Consagrado como um dos zagueiros mais refinados da história por sua visão de jogo e liderança na posição de líbero, Baresi construiu uma trajetória lendária de duas décadas vestindo exclusivamente a camisa do Milan. Capitão por 15 temporadas, ele somou mais de 700 partidas pelo clube, conquistou seis títulos do Campeonato Italiano e três Liga dos Campeões, permanecendo leal à equipe mesmo nas passagens pela segunda divisão nacional no início dos anos 80. A identificação foi tamanha que o Milan aposentou em sua homenagem a camisa número 6, tornando-o o primeiro jogador do clube a receber a honraria.

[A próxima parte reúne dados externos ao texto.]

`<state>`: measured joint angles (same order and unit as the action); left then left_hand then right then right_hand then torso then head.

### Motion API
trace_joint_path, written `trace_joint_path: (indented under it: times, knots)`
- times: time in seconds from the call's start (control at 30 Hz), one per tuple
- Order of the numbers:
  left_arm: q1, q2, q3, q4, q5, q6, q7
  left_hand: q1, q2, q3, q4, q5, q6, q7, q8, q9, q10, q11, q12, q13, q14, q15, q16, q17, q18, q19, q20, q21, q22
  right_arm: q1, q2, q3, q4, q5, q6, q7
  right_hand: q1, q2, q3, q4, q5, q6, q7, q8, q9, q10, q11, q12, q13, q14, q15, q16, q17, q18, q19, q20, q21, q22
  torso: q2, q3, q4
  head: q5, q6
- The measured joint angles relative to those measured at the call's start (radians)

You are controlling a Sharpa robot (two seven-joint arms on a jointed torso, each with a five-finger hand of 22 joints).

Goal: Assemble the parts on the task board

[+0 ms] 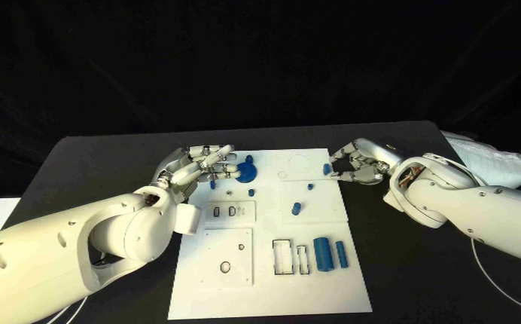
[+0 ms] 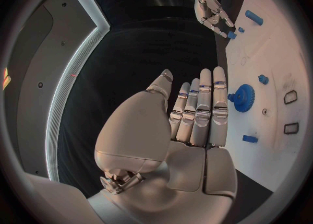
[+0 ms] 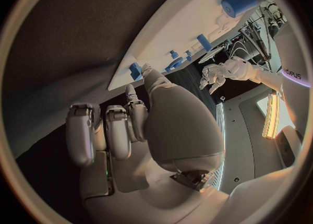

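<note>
**At the board's far edge, both hands hover**

On the task board (image 1: 272, 279), the blue gear (image 1: 246, 171) lies beside the left hand (image 1: 203, 166), fingers straight, holding nothing. The right hand (image 1: 358, 164) pinches a small blue part (image 1: 327, 168).

white task board (image 1: 272, 294) on a black table (image 1: 98, 158); blue parts: gear (image 1: 245, 171), large cylinder (image 1: 322, 253), slimmer cylinder (image 1: 342, 254), small oval piece (image 1: 297, 207). dark-outlined recesses (image 1: 282, 256) mark the board. white arms carry silver hands: left hand (image 1: 201, 164), right hand (image 1: 356, 160).
</note>
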<state>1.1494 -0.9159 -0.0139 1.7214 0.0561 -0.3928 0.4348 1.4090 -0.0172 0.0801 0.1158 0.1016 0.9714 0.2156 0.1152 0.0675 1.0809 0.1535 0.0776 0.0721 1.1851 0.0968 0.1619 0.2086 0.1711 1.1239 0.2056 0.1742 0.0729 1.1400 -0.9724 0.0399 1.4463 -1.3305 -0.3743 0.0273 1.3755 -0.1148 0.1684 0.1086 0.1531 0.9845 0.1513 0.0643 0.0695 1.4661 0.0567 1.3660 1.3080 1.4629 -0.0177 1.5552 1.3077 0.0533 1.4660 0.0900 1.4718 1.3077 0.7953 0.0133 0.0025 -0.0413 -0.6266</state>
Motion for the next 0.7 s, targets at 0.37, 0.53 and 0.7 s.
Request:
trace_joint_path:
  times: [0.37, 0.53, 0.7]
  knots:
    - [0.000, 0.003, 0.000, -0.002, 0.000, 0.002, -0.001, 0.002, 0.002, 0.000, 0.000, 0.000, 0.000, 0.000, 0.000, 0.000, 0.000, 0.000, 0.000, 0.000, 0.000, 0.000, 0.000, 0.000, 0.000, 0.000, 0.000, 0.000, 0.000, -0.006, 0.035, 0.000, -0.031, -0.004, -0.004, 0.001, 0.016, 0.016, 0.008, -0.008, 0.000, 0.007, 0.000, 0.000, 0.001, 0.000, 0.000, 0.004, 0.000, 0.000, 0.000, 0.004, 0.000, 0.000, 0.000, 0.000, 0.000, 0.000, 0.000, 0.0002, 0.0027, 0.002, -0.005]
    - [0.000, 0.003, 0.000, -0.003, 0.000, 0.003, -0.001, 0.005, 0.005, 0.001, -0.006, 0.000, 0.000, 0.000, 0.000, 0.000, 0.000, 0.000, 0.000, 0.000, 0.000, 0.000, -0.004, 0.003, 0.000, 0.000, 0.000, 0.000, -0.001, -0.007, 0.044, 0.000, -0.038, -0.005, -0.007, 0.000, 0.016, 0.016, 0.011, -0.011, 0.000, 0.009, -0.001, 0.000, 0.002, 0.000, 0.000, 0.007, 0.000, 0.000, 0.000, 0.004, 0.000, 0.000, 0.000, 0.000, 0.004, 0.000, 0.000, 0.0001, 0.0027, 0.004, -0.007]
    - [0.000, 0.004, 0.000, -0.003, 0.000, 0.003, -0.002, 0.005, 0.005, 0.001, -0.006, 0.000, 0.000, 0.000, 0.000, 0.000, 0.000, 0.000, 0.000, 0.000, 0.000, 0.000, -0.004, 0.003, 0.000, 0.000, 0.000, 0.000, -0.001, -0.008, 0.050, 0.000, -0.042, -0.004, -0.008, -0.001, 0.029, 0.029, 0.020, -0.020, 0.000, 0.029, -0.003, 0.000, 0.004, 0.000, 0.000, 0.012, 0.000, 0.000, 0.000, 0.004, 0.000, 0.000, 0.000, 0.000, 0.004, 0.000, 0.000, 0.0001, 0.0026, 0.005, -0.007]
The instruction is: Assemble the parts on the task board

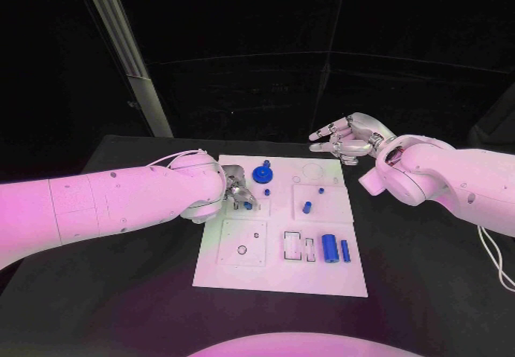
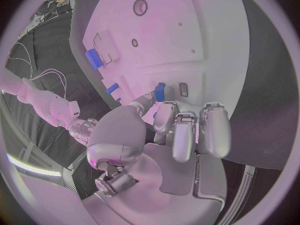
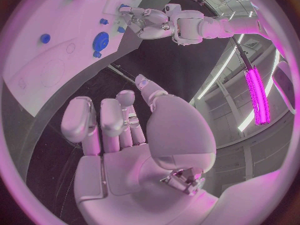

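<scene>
The white task board lies in the middle of the black table. My left hand is over the board's left half and pinches a small blue part between thumb and a finger, close to a small slot. A blue gear stands just beyond that hand. Two short blue pegs stand in the right-hand plate, and two blue cylinders lie nearer the front. My right hand hangs above the board's far right corner, fingers apart and holding nothing; its own view shows the hand well off the board.
A square plate with small holes takes up the board's front left. A slanted metal post stands behind the table at the left. Bare black table lies to the right of the board, with a thin cable at the edge.
</scene>
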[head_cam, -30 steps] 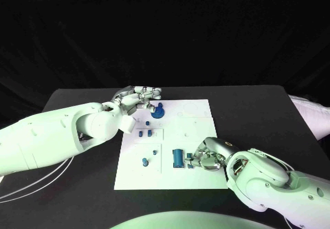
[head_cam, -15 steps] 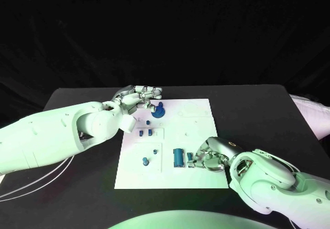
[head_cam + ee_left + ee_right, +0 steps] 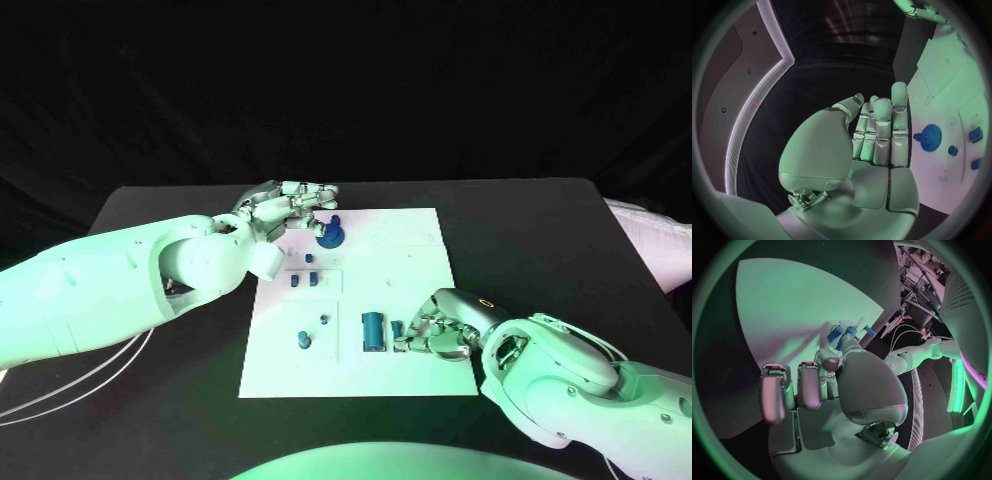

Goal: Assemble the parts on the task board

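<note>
- Left hand [image 3: 293, 203] hovers at the far left corner of the task board [image 3: 411, 375]; fingers [image 3: 881, 131] straight and side by side in the left wrist view, nothing in them.
- Round blue gear part [image 3: 332, 236] sits on the board just beside that hand, apart from the fingers; also in the left wrist view [image 3: 930, 137].
- Two small blue parts [image 3: 303, 279] stand mid-board on the left side, another small one [image 3: 310, 257] just beyond them.
- Small blue peg [image 3: 304, 339] and a smaller piece [image 3: 326, 320] near the board's near-left.
- Tall blue block [image 3: 374, 331] stands at near-centre.
- Right hand [image 3: 436, 329] rests low over the board's near-right, fingers curled in, fingertips pinching a small blue part [image 3: 842, 334], just beside the block.
- Board lies on the black table [image 3: 548, 230].
</note>
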You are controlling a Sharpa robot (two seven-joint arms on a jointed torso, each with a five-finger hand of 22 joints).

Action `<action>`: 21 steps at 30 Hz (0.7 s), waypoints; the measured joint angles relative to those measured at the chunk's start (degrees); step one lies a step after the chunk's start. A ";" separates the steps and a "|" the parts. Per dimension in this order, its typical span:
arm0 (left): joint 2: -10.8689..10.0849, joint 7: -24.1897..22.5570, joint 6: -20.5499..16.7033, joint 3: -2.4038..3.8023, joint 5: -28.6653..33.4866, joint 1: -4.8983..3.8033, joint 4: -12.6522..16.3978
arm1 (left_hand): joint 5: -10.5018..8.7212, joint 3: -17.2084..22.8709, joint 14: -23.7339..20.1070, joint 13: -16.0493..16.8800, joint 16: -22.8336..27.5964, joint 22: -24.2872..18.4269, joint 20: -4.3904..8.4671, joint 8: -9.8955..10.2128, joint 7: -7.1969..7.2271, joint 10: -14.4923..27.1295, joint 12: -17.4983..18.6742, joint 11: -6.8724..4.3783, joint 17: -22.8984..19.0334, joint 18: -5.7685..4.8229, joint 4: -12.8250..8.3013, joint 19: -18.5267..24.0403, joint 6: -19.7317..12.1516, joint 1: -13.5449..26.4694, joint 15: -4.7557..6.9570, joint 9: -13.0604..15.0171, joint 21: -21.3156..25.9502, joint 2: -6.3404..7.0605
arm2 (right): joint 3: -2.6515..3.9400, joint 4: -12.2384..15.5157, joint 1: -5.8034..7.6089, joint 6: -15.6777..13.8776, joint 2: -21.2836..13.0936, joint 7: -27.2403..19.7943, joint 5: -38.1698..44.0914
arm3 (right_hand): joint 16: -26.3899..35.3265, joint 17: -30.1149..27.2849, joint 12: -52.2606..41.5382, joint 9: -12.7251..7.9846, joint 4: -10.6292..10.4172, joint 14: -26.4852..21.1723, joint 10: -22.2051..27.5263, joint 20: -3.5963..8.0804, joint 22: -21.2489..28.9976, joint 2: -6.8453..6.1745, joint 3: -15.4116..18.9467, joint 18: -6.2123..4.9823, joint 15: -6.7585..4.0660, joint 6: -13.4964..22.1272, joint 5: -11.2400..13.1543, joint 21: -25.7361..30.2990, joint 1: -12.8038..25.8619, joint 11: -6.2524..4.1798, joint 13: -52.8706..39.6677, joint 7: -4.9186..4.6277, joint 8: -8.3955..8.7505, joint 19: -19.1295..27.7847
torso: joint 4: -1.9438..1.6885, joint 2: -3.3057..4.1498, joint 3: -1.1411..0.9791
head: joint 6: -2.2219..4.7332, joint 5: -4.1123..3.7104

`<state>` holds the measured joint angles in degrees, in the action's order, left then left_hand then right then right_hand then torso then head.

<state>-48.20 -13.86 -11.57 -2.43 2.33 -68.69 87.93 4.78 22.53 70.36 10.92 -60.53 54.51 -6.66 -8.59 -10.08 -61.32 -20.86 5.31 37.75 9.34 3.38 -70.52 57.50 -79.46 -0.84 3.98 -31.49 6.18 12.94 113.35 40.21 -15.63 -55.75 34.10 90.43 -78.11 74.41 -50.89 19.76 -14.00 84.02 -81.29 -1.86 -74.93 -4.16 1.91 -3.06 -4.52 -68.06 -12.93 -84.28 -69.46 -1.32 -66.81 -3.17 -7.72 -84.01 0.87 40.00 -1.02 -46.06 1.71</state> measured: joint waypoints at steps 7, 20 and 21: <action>0.00 0.02 0.07 0.00 -0.02 0.02 -0.04 | 0.00 0.00 0.00 0.00 0.00 0.00 0.00 0.00 0.00 0.00 0.00 0.00 0.00 0.00 0.00 0.00 0.00 0.00 0.00 0.00 0.00 0.00 | -0.01 -2.16 -0.09 0.37 1.37 0.00 0.46 | 0.00 0.00 0.00 0.13 -0.22 0.00 0.00 0.00 0.00 0.95 0.23 0.00 0.00 0.00 0.00 0.00 -0.95 0.00 -0.10 0.00 0.00 0.00 | -0.06 0.02 0.07 | -0.24 0.04; -0.07 0.08 0.14 -0.01 -0.08 0.02 -0.02 | 0.00 0.00 0.00 0.00 0.00 0.01 0.00 0.00 0.00 0.00 -0.01 0.00 0.01 0.00 0.00 0.00 0.00 0.00 0.00 0.00 0.00 0.00 | 0.17 -2.94 -0.29 2.15 2.18 -0.29 3.90 | 0.12 -0.07 0.22 0.51 1.79 0.00 0.14 0.00 0.01 1.44 1.21 0.01 0.00 0.08 3.19 0.00 -4.74 0.12 -0.10 -0.08 0.20 0.00 | 0.03 0.01 0.04 | -0.60 0.26; -0.07 0.08 0.14 -0.01 -0.09 0.03 -0.02 | 0.00 0.00 0.00 0.00 0.00 -0.02 0.00 0.00 0.00 0.13 -0.23 0.14 0.00 0.00 0.00 0.00 0.00 0.00 0.00 0.00 0.00 0.00 | 0.15 -2.94 -0.32 2.04 2.22 -0.31 4.07 | 0.33 -0.16 0.48 0.50 1.23 0.00 0.24 0.00 0.01 1.77 1.63 0.00 0.00 0.08 1.71 0.07 -4.42 0.19 -0.10 -0.08 0.22 0.00 | 0.03 0.00 0.04 | -0.60 0.26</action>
<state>-48.27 -13.78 -11.43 -2.44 2.24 -68.66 87.91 4.78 22.53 70.36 10.92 -60.53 54.49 -6.66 -8.59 -10.08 -61.19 -21.09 5.45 37.74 9.34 3.39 -70.52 57.49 -79.46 -0.85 3.98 -31.50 6.18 13.09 110.41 39.89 -13.60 -53.53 33.79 94.50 -77.78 74.24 -50.41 20.26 -12.77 84.02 -81.05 -1.86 -74.92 -2.39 3.54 -3.06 -4.51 -67.97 -11.22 -84.21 -73.87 -1.13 -66.91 -3.25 -7.50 -84.00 0.91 40.00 -0.98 -46.66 1.97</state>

Pela seleção da Itália, Baresi disputou 81 partidas e integrou o elenco campeão do mundo em 1982, além de capitanear a equipe nacional no vice-campeonato mundial de 1994, marcado por sua impressionante recuperação física após operar o joelho no decorrer do torneio. A confirmação de sua morte mobilizou manifestações de pesar e homenagens por parte de grandes nomes e entidades do esporte, como seu ex-companheiro Paolo Maldini e a primeira-ministra italiana Giorgia Meloni, que destacaram sua postura ética e relevância para a história do esporte no país.